» **Try it**: Every line of the data below needs to be reproduced exactly.

» **Collected data**:
BEGIN

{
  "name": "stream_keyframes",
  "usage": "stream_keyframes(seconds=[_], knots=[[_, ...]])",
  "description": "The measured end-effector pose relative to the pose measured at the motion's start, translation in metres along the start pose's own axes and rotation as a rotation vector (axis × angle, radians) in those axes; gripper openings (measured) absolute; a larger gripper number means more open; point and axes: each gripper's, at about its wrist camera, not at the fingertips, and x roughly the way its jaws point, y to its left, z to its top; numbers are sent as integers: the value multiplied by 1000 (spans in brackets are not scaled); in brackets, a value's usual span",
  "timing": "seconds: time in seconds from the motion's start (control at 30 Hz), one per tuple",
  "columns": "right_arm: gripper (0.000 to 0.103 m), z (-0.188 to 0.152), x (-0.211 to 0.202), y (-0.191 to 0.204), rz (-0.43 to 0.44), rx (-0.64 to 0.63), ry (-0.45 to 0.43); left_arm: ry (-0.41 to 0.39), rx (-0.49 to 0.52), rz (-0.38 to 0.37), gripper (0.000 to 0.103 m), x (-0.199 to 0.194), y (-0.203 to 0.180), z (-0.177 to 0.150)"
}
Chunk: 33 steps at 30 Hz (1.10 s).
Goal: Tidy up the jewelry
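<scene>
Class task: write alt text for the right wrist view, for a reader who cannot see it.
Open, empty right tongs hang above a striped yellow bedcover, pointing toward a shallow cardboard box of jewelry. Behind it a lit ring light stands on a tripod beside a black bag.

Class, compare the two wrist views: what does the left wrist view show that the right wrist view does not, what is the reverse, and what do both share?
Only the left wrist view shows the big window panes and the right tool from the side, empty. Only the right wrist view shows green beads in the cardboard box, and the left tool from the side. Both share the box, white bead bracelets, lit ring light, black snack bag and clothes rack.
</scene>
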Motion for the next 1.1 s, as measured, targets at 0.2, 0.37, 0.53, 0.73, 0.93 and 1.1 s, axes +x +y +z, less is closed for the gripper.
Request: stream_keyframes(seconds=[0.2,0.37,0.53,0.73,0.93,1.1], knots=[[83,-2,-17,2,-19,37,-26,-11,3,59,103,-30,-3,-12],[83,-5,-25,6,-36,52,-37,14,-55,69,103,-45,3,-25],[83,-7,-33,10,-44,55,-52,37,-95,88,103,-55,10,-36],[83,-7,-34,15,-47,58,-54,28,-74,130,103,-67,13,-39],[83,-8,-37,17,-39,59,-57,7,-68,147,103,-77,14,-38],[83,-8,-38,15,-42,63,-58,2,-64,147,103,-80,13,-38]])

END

» **Task solution**:
{
  "name": "stream_keyframes",
  "usage": "stream_keyframes(seconds=[_], knots=[[_, ...]])",
  "description": "The measured end-effector pose relative to the pose measured at the motion's start, translation in metres along the start pose's own axes and rotation as a rotation vector (axis × angle, radians) in those axes; gripper openings (measured) absolute; a larger gripper number means more open; point and axes: each gripper's, at about its wrist camera, not at the fingertips, and x roughly the way its jaws point, y to its left, z to its top; numbers are sent as integers: the value multiplied by 1000 (spans in brackets are not scaled); in brackets, a value's usual span",
  "timing": "seconds: time in seconds from the motion's start (control at 30 Hz), one per tuple",
  "columns": "right_arm: gripper (0.000 to 0.103 m), z (-0.188 to 0.152), x (-0.211 to 0.202), y (-0.191 to 0.204), rz (-0.43 to 0.44), rx (-0.64 to 0.63), ry (-0.45 to 0.43); left_arm: ry (-0.41 to 0.39), rx (-0.49 to 0.52), rz (-0.38 to 0.37), gripper (0.000 to 0.103 m), x (-0.199 to 0.194), y (-0.203 to 0.180), z (-0.177 to 0.150)"
}
Chunk: 33 steps at 30 Hz (1.10 s).
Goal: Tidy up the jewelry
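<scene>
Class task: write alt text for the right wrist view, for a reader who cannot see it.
Open, empty right tongs hang above a striped yellow bedcover, pointing toward a shallow cardboard box of jewelry. Behind it a lit ring light stands on a tripod beside a black bag.

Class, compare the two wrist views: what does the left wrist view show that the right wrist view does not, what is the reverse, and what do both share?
Only the left wrist view shows the big window panes and the right tool from the side, empty. Only the right wrist view shows green beads in the cardboard box, and the left tool from the side. Both share the box, white bead bracelets, lit ring light, black snack bag and clothes rack.
</scene>
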Motion for the next 1.1 s, as measured, targets at 0.2, 0.37, 0.53, 0.73, 0.93 and 1.1 s, axes +x +y +z, less is closed for the gripper.
Request: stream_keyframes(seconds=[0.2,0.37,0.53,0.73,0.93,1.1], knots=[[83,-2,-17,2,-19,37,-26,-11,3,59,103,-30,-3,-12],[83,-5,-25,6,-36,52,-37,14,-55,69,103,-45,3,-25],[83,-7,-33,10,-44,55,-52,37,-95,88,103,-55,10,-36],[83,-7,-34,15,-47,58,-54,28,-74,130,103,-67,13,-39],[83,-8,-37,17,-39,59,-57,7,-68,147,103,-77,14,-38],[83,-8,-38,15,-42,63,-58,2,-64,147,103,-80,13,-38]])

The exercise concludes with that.